| Opinion | 2 June 2017 | Asia Samachar |
By Taranjit Kaur
“You had a full time mother, but you are giving your child a part time mother. You are just greedy, that’s what you are.”
How was I entitled to such a remark, for all I said was Sat Sri Akal to an elderly uncleji serving me langgar. Dumbstruck I was. Little did I realise at that point that my gender warrants such a comment, regardless if it is the 21st century.
Today’s social evolvements encourage women empowerment. Today, women are being redefined as co-players in supporting the larger socioeconomic growth. Clearly evident are the intensifying discussions centred on inclusivity and diversity. Globally, policies are being formed and reformed, with the aim to create an environment where merit defines worth.
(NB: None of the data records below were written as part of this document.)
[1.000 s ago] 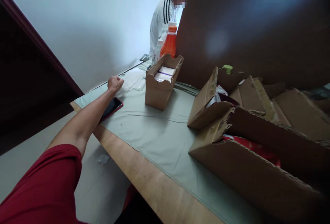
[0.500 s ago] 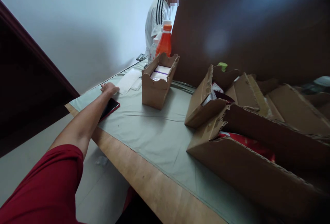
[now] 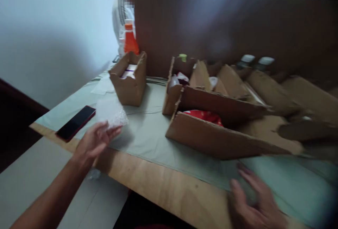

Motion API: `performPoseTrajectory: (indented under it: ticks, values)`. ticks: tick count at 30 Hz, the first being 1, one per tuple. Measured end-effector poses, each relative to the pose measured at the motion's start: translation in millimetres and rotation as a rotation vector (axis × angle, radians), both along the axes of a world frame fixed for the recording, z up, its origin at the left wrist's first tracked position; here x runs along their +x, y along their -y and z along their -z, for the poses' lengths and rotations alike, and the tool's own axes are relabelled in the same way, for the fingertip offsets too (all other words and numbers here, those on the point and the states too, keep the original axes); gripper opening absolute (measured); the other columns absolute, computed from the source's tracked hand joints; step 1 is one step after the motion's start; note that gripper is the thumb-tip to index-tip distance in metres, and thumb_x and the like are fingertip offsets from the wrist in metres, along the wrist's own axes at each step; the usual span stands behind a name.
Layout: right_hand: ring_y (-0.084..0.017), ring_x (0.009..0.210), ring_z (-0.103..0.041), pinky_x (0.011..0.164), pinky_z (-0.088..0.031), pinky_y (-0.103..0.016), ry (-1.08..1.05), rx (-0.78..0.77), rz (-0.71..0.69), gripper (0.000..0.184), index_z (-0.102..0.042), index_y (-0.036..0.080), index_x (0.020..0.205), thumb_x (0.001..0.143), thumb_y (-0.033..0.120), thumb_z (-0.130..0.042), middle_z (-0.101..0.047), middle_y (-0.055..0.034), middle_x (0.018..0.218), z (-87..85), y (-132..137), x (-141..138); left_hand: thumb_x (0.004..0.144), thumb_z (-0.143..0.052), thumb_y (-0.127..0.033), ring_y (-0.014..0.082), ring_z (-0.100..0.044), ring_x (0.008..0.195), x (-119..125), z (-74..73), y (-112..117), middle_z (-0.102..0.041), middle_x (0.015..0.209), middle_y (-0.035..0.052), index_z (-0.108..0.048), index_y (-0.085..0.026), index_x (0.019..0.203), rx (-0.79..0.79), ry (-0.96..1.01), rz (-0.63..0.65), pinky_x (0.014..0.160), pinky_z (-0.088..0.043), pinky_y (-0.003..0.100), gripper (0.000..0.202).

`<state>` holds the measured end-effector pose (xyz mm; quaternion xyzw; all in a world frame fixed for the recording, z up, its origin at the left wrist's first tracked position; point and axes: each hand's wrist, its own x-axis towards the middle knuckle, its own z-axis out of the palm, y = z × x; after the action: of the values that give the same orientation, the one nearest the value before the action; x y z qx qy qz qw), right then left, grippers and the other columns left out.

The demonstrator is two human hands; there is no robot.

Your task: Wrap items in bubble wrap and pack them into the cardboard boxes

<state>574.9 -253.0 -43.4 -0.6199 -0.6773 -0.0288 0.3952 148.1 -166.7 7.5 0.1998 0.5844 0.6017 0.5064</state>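
My left hand (image 3: 93,140) holds a small clear bubble-wrap bag (image 3: 111,112) above the table's near edge, fingers pinched on its lower edge. A dark phone with a red rim (image 3: 75,123) lies just left of that hand on the grey-green cloth (image 3: 148,130). My right hand (image 3: 250,201) hovers low at the bottom right over the table's edge, fingers spread and blurred, holding nothing. More clear bags (image 3: 104,86) lie flat farther back on the cloth.
A small open cardboard box (image 3: 129,79) with white packets stands behind the bag. Larger cut cardboard boxes (image 3: 219,116) fill the right side, one holding something red (image 3: 204,116). An orange bottle (image 3: 130,40) and a person in a white top (image 3: 120,18) are at the far end.
My left hand left the far pile of bags by the phone and came back toward me holding one bag. My right hand came into view. The view swung right.
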Motion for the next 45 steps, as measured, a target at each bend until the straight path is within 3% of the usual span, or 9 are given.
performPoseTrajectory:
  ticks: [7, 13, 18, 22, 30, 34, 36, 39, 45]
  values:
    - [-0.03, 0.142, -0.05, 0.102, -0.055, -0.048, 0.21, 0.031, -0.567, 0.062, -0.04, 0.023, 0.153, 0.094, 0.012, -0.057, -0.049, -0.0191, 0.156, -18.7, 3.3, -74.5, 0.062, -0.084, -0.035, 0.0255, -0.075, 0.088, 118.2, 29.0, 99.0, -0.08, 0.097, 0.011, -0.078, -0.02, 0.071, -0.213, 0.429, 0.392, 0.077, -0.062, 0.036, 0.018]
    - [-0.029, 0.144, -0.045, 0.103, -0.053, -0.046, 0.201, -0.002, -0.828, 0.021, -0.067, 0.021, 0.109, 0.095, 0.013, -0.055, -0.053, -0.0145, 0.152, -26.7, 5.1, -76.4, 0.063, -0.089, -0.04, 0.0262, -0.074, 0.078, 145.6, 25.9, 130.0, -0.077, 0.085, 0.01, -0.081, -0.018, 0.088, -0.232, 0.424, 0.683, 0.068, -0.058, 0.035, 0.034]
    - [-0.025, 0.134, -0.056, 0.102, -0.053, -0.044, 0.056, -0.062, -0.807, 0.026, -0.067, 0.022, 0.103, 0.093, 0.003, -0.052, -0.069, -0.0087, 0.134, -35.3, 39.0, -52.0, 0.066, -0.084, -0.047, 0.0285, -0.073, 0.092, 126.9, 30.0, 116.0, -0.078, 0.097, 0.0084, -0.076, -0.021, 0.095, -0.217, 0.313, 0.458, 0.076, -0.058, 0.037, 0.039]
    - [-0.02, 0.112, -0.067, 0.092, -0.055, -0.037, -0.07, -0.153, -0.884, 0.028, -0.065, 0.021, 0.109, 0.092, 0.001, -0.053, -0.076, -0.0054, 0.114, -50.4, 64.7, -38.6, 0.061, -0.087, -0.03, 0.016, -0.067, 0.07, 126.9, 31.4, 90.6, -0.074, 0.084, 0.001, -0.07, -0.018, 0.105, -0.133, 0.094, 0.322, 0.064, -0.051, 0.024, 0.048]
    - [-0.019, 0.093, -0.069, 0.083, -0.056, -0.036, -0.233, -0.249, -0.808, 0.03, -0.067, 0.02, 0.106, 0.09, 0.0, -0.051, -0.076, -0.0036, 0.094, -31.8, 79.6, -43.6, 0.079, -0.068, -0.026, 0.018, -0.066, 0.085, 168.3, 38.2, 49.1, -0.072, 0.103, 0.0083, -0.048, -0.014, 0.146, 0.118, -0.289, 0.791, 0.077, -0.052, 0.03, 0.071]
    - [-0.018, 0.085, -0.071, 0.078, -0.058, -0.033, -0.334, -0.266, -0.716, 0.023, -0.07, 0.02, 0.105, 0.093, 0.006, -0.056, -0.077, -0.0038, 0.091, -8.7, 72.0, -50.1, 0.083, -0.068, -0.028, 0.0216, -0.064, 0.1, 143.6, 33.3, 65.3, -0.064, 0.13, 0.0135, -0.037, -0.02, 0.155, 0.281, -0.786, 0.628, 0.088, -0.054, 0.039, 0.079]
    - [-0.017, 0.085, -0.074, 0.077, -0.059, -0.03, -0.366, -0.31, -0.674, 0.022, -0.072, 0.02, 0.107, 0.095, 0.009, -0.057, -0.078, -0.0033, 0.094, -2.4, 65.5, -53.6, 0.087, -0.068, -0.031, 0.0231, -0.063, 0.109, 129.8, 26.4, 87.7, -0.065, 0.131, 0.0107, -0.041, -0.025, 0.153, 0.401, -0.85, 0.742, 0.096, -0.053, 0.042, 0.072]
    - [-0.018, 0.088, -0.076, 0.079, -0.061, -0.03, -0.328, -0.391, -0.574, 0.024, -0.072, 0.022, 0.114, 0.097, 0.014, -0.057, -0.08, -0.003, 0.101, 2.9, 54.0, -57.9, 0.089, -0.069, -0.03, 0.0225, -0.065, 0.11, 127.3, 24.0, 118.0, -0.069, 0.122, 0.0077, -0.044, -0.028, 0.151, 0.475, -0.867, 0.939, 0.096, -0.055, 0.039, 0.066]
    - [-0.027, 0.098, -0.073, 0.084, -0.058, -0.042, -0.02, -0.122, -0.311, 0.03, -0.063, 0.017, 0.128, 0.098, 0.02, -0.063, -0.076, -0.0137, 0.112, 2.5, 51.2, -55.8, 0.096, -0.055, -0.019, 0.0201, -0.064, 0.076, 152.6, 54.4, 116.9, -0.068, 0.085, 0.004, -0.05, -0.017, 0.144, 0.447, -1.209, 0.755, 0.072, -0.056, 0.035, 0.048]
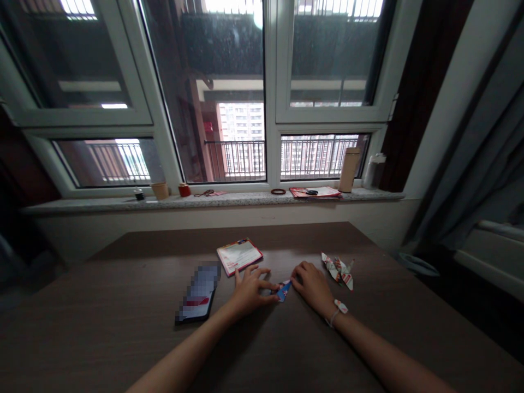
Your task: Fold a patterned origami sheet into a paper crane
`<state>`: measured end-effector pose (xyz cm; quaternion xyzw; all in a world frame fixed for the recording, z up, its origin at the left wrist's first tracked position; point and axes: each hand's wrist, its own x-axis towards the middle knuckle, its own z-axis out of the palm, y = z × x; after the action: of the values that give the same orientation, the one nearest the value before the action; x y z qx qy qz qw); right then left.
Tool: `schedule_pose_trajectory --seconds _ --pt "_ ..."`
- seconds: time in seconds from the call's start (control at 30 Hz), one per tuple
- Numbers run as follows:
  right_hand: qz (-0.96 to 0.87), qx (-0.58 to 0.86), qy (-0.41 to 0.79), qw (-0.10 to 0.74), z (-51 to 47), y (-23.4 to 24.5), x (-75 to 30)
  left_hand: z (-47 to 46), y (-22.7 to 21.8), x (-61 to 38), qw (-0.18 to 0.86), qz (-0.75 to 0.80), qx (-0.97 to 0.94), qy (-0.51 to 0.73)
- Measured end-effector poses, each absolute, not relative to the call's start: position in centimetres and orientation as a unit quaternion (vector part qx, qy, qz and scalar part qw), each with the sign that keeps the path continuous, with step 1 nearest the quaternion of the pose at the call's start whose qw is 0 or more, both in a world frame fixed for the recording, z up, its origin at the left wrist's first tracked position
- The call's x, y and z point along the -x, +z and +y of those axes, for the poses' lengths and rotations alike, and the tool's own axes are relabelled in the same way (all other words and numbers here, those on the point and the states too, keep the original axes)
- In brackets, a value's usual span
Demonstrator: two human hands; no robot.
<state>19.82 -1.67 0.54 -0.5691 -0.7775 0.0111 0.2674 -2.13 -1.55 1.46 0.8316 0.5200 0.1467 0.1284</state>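
Note:
A small folded piece of blue printed paper [283,292] lies on the brown table between my hands. My left hand [252,289] pinches its left side with thumb and forefinger, the other fingers spread over the table. My right hand [311,284] has its fingers curled, with the tips at the paper's upper right corner. Beyond my left hand lies a stack of printed paper sheets [239,255]. A phone [198,295] with a lit screen lies left of that hand. Some folded printed paper pieces [338,271] rest just past my right hand.
Behind the table [102,305] runs a stone windowsill [245,200]. It carries a paper cup [160,190], a red spool [184,190], scissors [204,193], a tape ring [278,191], a paper stack [315,192] and a tall tan bottle [349,170]. A grey curtain [470,125] hangs on the right.

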Motion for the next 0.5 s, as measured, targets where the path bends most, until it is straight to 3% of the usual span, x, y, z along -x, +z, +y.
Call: schedule_pose_trajectory --seconds 0.5 --pt "-0.778 0.556 0.027 0.289 -1.50 0.15 -20.10 -1.61 1.28 2.17 0.133 0.518 -0.832 0.149"
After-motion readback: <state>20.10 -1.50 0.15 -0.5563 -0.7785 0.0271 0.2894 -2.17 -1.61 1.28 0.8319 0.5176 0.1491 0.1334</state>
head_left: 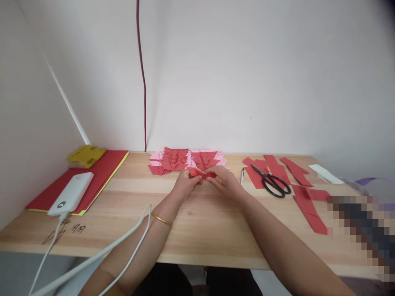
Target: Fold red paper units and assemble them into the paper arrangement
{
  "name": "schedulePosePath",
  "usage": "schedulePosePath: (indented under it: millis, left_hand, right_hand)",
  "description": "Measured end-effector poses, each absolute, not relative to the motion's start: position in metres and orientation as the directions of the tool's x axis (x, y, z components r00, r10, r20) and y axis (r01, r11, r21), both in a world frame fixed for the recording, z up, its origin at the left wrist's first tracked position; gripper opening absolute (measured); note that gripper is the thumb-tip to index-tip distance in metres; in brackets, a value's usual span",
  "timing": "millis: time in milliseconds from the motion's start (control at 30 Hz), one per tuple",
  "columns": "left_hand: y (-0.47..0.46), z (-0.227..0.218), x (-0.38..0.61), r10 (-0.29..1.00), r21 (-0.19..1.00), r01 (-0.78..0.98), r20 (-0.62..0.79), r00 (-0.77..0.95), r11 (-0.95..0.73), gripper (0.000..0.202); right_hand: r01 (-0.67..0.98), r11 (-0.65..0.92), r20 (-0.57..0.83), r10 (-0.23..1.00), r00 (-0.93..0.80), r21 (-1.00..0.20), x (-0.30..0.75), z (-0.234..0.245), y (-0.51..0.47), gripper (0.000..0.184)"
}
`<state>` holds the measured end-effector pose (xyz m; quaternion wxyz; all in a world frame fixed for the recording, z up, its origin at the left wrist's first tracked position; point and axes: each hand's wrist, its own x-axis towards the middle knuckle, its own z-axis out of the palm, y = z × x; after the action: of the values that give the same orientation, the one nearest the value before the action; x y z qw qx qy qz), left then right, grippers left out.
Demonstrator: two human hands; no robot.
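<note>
Between my two hands is a small piece of folded red paper (197, 172), held above the middle of the table. My left hand (187, 183) pinches its left end, with a gold bangle (162, 219) on that wrist. The fingers of my right hand (225, 181) are closed on its right end. Just beyond my hands, against the wall, lie rows of folded red paper pieces (175, 159) and pink paper pieces (156, 156) with pointed tips. My fingers cover part of the paper that I hold.
Black-handled scissors (273, 183) rest on red paper strips (277, 170) at the right, beside a pen (242, 176). A white power bank (72, 193) with a cable and a yellow packet (87, 156) sit on red sheets (106, 176) at the left. White cable (123, 238) crosses my left forearm.
</note>
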<state>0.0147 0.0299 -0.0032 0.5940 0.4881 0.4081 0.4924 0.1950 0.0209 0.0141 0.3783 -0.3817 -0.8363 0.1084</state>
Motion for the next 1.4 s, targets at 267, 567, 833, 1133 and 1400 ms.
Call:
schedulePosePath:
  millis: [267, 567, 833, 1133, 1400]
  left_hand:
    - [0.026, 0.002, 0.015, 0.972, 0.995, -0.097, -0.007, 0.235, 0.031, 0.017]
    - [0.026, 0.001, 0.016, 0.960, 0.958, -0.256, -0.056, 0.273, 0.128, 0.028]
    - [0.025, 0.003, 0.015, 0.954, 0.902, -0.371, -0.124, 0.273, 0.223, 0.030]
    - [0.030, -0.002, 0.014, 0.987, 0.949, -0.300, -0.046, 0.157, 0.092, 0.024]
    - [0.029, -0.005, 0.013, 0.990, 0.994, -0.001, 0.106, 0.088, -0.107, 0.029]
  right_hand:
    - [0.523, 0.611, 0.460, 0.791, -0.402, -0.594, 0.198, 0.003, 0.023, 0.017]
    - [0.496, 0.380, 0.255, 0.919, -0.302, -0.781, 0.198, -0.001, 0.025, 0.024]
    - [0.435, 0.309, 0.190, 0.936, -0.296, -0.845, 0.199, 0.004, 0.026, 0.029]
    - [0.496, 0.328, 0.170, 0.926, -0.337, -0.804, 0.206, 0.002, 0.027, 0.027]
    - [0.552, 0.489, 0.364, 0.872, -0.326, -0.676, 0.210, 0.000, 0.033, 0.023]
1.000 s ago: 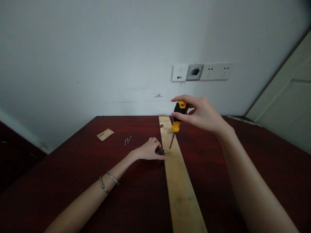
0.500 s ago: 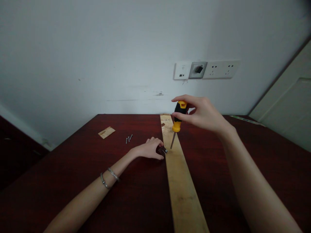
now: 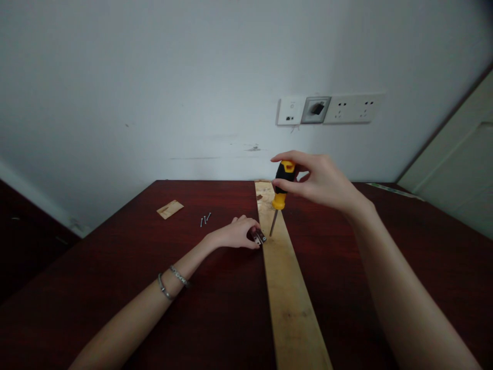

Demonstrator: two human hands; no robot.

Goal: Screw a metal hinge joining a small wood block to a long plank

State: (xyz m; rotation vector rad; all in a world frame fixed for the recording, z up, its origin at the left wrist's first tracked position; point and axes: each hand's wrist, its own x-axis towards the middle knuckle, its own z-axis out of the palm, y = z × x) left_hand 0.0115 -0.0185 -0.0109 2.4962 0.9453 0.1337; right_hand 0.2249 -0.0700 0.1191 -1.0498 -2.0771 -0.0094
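Note:
My right hand (image 3: 311, 177) grips a yellow-and-black screwdriver (image 3: 285, 179) by its handle, between thumb and fingers. Its shaft slants down, and the tip is at or just over the wooden board (image 3: 290, 288), to the right of a small shiny metal bracket (image 3: 258, 236). That bracket sits by the board's left edge, with a hole or screw head showing at its right end. Around it curl the thumb and fingers of my left hand (image 3: 236, 234), holding it there; the fingertips are partly hidden. Whether the bracket's underside touches the board I cannot tell.
Several screws (image 3: 205, 220) lie on the dark red table (image 3: 215, 298), left of the board. Farther left is a small flat wooden piece (image 3: 170, 209). A patterned strip (image 3: 395, 190) lies at the back right. Behind stands a white wall with socket plates (image 3: 348, 108).
The bracket has turned slightly in my left hand, so more of its shiny face shows. My right hand and the screwdriver have barely moved; the view has shifted slightly.

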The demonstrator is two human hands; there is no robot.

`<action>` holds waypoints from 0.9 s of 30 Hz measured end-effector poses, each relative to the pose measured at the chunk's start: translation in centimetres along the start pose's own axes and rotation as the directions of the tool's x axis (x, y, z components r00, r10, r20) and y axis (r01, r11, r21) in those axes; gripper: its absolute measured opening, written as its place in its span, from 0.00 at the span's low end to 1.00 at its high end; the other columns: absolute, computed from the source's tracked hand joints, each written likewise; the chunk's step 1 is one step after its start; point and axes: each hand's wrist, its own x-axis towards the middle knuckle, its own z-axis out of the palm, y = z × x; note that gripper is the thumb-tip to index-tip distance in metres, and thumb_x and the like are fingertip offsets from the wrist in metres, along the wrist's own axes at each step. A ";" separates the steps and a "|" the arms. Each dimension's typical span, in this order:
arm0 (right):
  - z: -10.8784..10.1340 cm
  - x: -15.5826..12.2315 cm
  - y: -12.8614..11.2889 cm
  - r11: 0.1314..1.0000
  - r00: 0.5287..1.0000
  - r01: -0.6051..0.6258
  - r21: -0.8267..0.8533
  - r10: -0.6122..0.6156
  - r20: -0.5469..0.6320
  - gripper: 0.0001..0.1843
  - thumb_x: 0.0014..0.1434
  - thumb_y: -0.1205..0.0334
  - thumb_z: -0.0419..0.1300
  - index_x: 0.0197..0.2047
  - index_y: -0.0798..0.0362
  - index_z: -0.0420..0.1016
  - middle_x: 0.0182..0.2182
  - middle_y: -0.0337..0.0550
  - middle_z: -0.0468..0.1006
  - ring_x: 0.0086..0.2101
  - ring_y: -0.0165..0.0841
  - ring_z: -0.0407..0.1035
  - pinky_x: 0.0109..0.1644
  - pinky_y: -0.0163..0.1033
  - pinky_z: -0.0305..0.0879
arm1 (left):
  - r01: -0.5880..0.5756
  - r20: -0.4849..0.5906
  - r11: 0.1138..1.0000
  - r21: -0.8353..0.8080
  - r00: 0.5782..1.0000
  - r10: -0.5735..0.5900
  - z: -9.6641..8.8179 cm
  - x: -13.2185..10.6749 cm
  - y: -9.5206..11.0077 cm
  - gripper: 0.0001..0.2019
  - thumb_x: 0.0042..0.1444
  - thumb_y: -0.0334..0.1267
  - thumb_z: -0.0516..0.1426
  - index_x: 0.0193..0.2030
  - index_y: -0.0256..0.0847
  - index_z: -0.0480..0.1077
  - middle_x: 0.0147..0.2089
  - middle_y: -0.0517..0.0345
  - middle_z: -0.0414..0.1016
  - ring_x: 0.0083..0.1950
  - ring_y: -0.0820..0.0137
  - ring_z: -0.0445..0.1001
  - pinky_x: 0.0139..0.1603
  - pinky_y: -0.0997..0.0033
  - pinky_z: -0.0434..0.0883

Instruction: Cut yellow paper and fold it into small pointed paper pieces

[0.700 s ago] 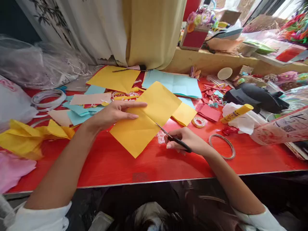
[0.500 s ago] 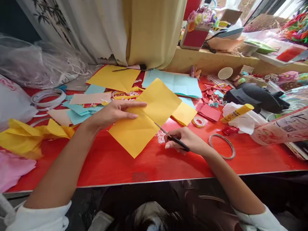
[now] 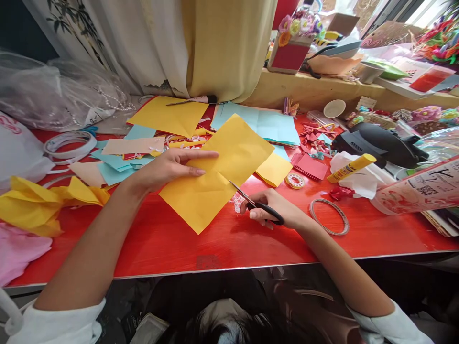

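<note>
A creased sheet of yellow paper [image 3: 204, 200] is held up slantwise above the red table. My left hand [image 3: 174, 168] pinches its left part, thumb and forefinger lying on top and the other fingers hidden underneath. In my right hand [image 3: 270, 206] is a pair of black-handled scissors [image 3: 267, 210], with fingers around the handles. The blades reach over the paper's right edge, their tips near the middle of the sheet, where a short slit shows. Under the scissors lies a small clear plastic scrap [image 3: 237, 202].
Behind the paper lie blue sheets [image 3: 267, 126], another yellow sheet [image 3: 172, 114] and red squares [image 3: 309, 165]. To the right are a tape roll [image 3: 295, 180], a ring of tape [image 3: 329, 216], a yellow glue stick [image 3: 352, 168] and a black tool [image 3: 380, 145]. Crumpled yellow paper [image 3: 36, 205] sits left.
The scissor handles have spread a little further apart, and the paper's right half has shifted slightly at the cut. My left hand keeps its grip.
</note>
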 end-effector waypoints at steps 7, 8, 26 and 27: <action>0.3 0.2 0.1 1.000 1.000 -0.016 -0.002 0.016 -0.004 0.22 0.50 0.44 0.61 0.34 0.57 0.71 0.14 0.32 0.62 0.16 0.24 0.57 0.19 0.30 0.49 | 0.007 -0.005 1.000 0.023 1.000 -0.007 0.1 -0.1 0.3 0.22 0.48 0.40 0.62 0.53 0.54 0.71 0.53 0.62 0.72 0.44 0.66 0.74 0.35 0.75 0.75; 0.3 0.3 0.2 1.000 1.000 -0.017 -0.001 0.017 -0.001 0.22 0.50 0.44 0.61 0.34 0.57 0.71 0.14 0.32 0.62 0.16 0.24 0.57 0.19 0.30 0.49 | 0.003 -0.004 1.000 0.027 1.000 -0.003 0.1 -0.1 0.4 0.22 0.48 0.40 0.62 0.53 0.54 0.71 0.54 0.62 0.72 0.44 0.66 0.74 0.35 0.75 0.74; 0.4 0.2 0.0 0.999 1.000 0.008 -0.050 -0.007 0.018 0.27 0.50 0.39 0.59 0.35 0.58 0.71 0.16 0.33 0.64 0.18 0.25 0.59 0.21 0.32 0.51 | -0.038 -0.072 0.997 0.067 0.996 0.042 -0.1 -0.3 0.4 0.22 0.51 0.40 0.59 0.56 0.53 0.69 0.53 0.62 0.72 0.53 0.58 0.70 0.46 0.67 0.73; 0.4 0.2 0.0 0.999 1.000 0.007 -0.045 -0.007 0.018 0.27 0.50 0.39 0.59 0.35 0.58 0.71 0.16 0.33 0.64 0.18 0.25 0.59 0.21 0.32 0.51 | -0.032 -0.073 0.998 0.062 0.997 0.037 -0.1 -0.3 0.4 0.22 0.51 0.39 0.59 0.55 0.53 0.69 0.52 0.62 0.73 0.53 0.58 0.71 0.46 0.67 0.73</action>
Simply said, women today are more than just CEOs of the domestic household. Unfortunately, societal tagging from a cultural standpoint define women as homemakers by default, denied the right to development.
Taking a step back, are we benefitting from these changes that strive to put females on the forefront? Perhaps, not entirely as the fundamental problem still lurks as in our culture, women should either talk about recipes, the best household cleaning material or children related affairs.
Simply said, there is a dire need for mindset change in how our culture perceive women. The social system must position women as co-partners of socioeconomic growth and this must take place at the grassroot levels.
It is not just a man’s world. Such cultural shift would somewhat wear off discrimination. Let’s instill in females that they too have potentials to change the world. Let’s push women to be more analytical by giving opportunities that promote self development. Much of this begins at home. It is time inclusivity takes centerstage, where males and females are put at par.
It is high time that in our culture, we begun to acknowledge and full-heartedly appreciate that women matter, and so does their strength, skills and intelligence! In turn, from a young age, equipping our females with the tenets of independence and confidence, instead of subjecting one to gender characterisation.
* This is the opinion of the writer, organisation or publication and does not necessarily represent the views of Asia Samachar.